DIRECTIONS FOR THIS TASK: Could you print, exactly as they stand, the lines from the one holding "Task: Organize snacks" to the end of the data below, and nothing more?

Dataset records:
=== Begin Enclosure ===
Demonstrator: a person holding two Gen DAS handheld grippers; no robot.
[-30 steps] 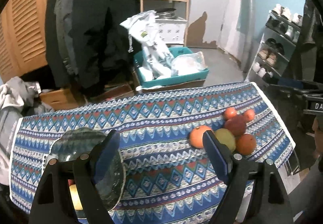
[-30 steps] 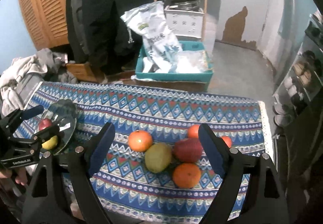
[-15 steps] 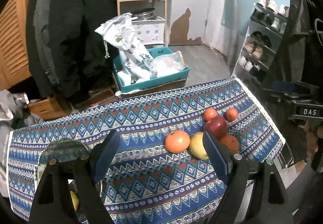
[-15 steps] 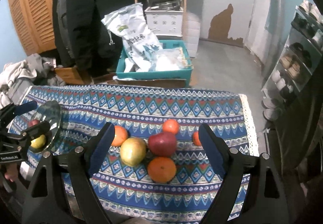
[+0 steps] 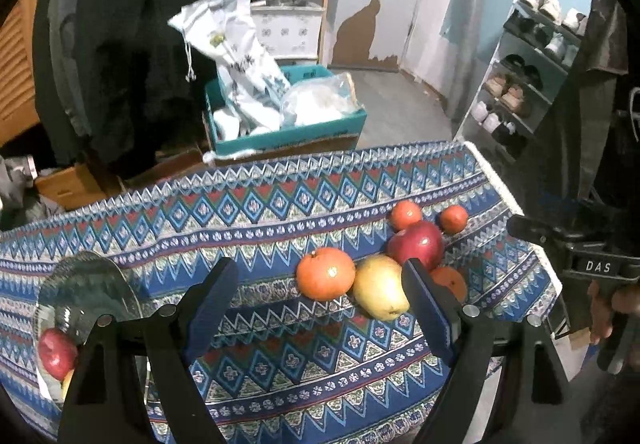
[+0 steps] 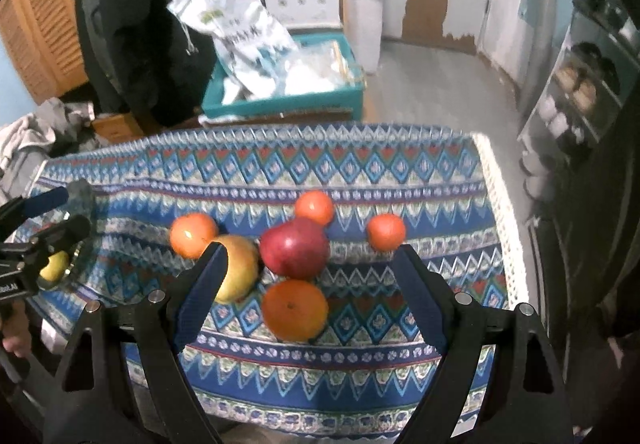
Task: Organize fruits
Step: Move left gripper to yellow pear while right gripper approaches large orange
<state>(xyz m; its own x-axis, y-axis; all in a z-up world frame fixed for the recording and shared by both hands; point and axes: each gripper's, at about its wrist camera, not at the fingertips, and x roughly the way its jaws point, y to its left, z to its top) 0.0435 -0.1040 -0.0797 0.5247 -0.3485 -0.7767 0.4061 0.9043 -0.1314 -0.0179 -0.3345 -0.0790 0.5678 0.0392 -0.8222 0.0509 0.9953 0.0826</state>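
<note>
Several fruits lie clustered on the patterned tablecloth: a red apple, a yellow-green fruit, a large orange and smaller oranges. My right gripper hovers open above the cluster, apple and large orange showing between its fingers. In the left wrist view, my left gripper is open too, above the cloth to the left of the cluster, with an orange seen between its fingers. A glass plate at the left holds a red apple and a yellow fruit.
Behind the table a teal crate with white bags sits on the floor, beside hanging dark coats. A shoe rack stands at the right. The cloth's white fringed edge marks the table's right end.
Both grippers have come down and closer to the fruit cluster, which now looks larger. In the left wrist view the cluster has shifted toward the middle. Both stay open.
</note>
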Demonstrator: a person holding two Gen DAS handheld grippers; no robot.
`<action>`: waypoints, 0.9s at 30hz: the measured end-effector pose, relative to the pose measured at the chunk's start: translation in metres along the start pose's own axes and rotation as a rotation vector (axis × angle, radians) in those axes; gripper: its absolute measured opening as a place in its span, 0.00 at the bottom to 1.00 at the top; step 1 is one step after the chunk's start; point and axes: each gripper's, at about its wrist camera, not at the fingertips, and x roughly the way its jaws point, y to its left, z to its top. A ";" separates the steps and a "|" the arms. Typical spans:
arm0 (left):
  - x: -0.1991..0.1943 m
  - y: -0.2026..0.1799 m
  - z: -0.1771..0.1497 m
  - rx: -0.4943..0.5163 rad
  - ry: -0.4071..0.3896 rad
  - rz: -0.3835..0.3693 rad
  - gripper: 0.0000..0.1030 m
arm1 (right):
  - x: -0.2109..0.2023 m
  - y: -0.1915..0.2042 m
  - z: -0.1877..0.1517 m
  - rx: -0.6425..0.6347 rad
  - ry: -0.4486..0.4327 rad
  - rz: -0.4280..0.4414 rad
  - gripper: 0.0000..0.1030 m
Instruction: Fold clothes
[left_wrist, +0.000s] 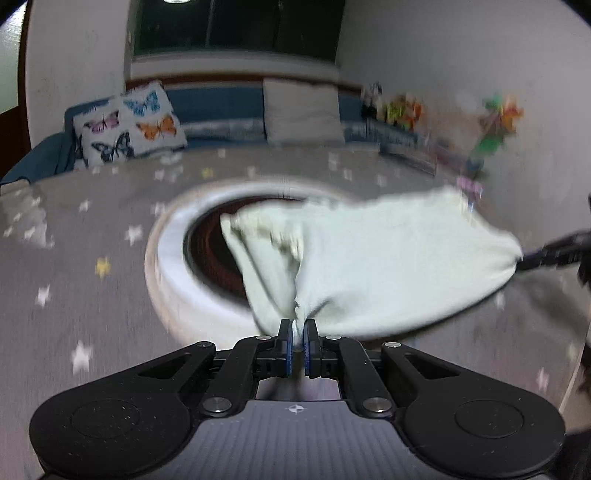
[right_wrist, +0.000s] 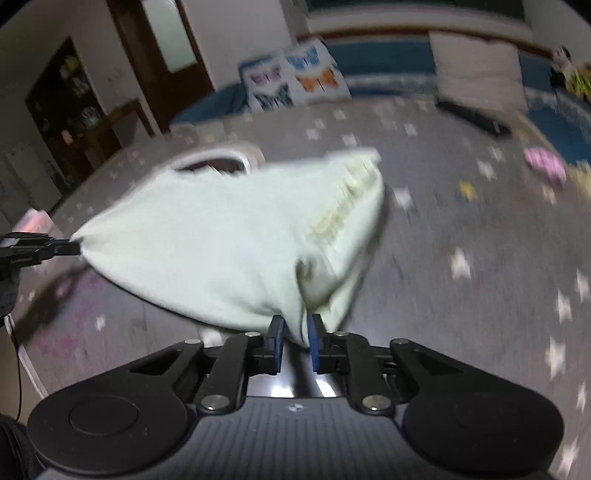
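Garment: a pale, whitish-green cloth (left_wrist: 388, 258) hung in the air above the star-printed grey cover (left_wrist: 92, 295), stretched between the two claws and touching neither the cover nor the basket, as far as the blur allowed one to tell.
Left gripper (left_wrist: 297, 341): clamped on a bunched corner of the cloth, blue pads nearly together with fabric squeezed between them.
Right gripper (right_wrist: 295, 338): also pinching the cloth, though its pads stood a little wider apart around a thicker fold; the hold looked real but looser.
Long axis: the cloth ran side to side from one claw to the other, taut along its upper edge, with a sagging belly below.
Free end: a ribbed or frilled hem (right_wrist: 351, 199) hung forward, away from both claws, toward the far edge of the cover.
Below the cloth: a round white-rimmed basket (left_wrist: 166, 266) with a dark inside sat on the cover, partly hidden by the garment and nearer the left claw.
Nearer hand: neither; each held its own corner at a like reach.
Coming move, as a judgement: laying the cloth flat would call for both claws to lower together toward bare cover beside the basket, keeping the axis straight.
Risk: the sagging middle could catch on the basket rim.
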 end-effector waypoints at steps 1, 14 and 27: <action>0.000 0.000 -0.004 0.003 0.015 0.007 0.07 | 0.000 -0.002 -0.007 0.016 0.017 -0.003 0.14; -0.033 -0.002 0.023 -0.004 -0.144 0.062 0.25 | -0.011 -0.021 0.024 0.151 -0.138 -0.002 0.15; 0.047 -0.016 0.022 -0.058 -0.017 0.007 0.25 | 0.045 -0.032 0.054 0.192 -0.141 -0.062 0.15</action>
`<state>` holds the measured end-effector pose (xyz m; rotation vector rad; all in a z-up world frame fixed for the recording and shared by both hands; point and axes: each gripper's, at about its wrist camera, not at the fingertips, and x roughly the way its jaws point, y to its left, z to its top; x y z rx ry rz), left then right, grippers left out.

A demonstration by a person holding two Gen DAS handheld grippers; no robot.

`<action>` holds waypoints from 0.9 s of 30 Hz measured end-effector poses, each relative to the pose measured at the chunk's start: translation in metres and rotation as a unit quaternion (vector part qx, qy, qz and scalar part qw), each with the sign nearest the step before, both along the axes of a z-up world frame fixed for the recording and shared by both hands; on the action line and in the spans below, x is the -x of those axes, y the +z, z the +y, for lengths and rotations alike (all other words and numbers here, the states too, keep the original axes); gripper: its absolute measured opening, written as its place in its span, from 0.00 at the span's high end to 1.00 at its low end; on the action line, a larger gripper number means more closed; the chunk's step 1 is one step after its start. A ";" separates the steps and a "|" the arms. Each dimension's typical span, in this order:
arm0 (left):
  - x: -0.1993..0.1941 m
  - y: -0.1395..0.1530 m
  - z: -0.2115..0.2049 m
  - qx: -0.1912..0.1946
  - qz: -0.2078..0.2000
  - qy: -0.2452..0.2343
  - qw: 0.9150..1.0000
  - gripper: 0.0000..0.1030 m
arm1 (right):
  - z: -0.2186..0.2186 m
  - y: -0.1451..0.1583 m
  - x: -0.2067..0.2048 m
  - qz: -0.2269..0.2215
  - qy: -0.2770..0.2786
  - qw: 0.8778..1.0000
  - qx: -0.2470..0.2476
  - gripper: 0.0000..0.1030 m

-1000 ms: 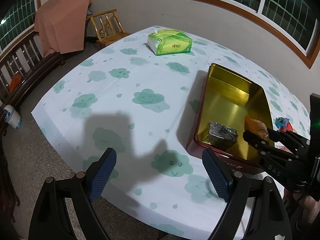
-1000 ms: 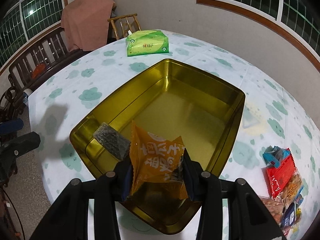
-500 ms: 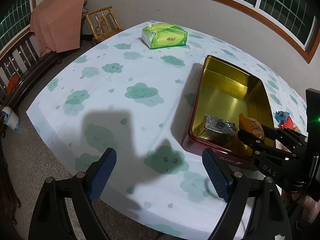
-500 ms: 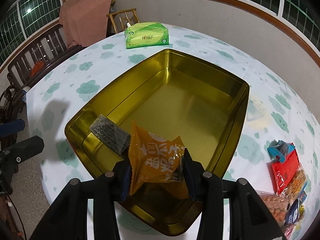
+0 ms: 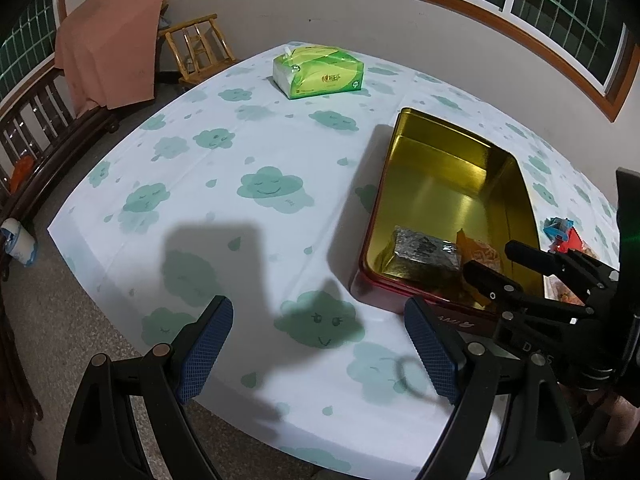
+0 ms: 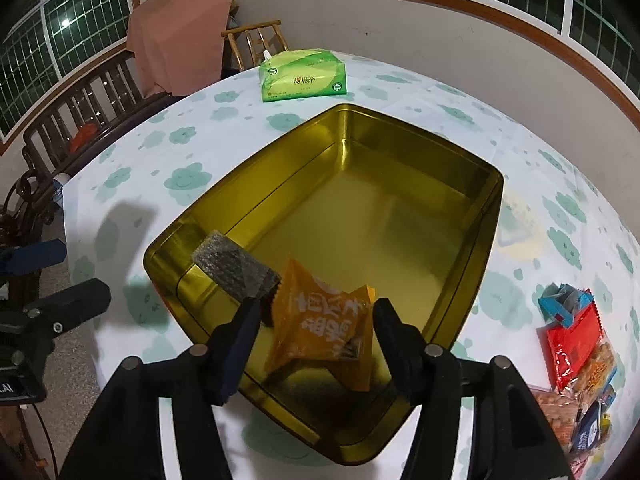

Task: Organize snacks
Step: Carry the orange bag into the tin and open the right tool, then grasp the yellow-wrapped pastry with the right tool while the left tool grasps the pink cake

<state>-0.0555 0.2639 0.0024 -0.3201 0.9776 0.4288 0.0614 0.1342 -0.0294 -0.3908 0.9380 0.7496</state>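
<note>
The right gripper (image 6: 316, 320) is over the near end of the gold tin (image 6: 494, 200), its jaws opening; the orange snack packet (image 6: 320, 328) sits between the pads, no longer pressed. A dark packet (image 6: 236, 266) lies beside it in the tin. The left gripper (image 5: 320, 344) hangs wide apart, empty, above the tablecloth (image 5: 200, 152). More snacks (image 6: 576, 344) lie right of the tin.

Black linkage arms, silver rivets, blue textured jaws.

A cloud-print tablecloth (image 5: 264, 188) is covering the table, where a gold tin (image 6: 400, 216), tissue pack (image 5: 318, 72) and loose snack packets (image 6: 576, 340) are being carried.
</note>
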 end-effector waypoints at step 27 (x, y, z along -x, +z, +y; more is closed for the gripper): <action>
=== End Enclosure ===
YOUR SOLUTION:
Task: Organize snacks
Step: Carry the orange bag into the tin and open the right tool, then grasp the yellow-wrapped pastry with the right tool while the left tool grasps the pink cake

<state>-0.0555 0.2639 0.0024 -0.3201 0.9776 0.4288 0.0614 0.1342 -0.0294 -0.3908 0.9380 0.7496</state>
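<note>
The right gripper (image 6: 316, 320) is over the near end of the gold tin (image 6: 494, 200), its jaws opening; the orange snack packet (image 6: 320, 328) sits between the pads, no longer pressed. A dark packet (image 6: 236, 266) lies beside it in the tin. The left gripper (image 5: 320, 344) hangs wide apart, empty, above the tablecloth (image 5: 200, 152). More snacks (image 6: 576, 344) lie right of the tin.

Black linkage arms, silver rivets, blue textured jaws.

A cloud-print tablecloth (image 5: 264, 188) is covering the table, where a gold tin (image 6: 400, 216), tissue pack (image 5: 318, 72) and loose snack packets (image 6: 576, 340) are being carried.
</note>
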 end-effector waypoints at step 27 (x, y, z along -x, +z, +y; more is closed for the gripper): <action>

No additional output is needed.